Four to 6-week-old mice were induced with doxycycline for 2 weeks. Tracheae from ten mice per experimental group were freshly excised as described above, pooled and epithelial cells were isolated and cultured on membranes (T-Col, Costar) under air–liquid interface conditions as previously described^{78 (link)}. After reaching confluence (14 days) primary tracheal epithelial cultures were washed with PBS and 20 µl of PBS containing 2 mg/ml rhodamine dextran (10 kDa; Molecular Probes) was added to the apical surface to visualize the ASL layer. Adding this volume of PBS results in an initial ASL height of 25–30 µm.
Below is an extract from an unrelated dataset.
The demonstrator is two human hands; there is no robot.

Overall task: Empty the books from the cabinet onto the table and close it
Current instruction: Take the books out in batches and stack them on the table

Totally, 80 µl of immiscible perfluorocarbon (Fluorinert-77, Sigma-Aldrich) was added to the epithelial surface following the addition of the labeling dye as described previously^{79 (link)}. Images of the Rhodamine-labeled ASL were acquired by confocal microscopy (Leica TCS SP8, Leica Microsystems) using the appropriate settings for rhodamine (excitation with 561 nm laser/emission detection at 600–650 nm). The height of the ASL was measured by averaging the heights obtained from xz scans of 16 predetermined positions on the culture. ASL height was measured at 5 min, 2 h, 4 h, 8 h, and 24 h after the addition of rhodamine dextran.